Since 1801, residents of Washington, DC, abiding by all obligations of United States citizenship, have desired to be equal to all other citizens of the United States of America.
Congress' power over the District
The United States is the only nation in the world with a representative, democratic constitution that denies voting representation in the national legislature to citizens of the capital. In addition, all local legislation, including DC's local budget, must go before Congress for approval. Congress routinely uses this approval period as an opportunity to interfere in local affairs.
Statehood for the People of DC
DC residents fulfill all the obligations of US citizenship and yet are denied representation.
- DC taxpayers pay federal taxes – more per capita than any state and more total federal taxes than 12 states and pay more in total federal income tax than 22 other states.
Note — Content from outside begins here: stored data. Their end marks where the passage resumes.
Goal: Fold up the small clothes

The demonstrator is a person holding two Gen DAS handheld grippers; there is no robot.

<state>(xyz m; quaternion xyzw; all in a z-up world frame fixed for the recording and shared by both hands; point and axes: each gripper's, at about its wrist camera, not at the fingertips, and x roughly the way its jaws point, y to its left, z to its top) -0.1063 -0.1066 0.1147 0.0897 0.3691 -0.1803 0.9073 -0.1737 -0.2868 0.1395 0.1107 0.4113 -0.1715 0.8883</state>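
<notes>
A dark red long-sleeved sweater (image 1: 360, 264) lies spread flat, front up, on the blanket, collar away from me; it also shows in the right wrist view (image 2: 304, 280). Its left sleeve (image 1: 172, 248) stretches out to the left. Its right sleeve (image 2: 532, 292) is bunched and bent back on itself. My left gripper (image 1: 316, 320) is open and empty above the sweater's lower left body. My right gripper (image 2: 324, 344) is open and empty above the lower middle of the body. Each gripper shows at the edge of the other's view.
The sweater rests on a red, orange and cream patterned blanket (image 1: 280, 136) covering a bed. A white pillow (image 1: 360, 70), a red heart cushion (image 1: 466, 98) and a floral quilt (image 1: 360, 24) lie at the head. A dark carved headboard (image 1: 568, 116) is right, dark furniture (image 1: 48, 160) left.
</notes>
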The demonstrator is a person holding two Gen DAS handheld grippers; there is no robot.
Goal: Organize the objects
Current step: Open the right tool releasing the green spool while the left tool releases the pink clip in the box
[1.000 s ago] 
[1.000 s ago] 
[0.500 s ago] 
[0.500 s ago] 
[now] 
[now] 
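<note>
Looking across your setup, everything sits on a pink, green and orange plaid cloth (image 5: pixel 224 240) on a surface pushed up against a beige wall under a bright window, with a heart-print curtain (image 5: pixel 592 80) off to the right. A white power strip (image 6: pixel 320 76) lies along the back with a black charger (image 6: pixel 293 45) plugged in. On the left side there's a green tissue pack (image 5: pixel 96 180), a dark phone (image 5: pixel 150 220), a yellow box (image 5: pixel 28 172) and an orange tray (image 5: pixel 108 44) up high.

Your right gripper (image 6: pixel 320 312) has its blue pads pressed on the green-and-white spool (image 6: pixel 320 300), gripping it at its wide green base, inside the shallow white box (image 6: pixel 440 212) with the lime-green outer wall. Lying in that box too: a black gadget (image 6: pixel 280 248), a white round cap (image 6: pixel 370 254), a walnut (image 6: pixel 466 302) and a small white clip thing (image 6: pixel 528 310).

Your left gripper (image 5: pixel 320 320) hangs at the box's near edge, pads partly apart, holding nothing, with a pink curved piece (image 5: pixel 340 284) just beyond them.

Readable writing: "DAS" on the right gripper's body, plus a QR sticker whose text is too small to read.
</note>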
- DC has 712,000 residents, more than Vermont and Wyoming and comparable with other states including Delaware, Alaska, and several others.
- DC residents have contributed to this nation just like residents of all other states. More than 11,000 DC Residents currently serving in the military can be sent to war to fight for American values, but do not have full voting rights in their own place of residence.
- Since World War I, DC has sent nearly 200,000 brave men and women to defend and fight for democracy abroad, and tragically 2,000 of those patriots never made it home.
- DC elects a non-voting Delegate to the US House of Representatives who can draft legislation but cannot vote. The current Delegate for DC is Congresswoman Eleanor Holmes Norton.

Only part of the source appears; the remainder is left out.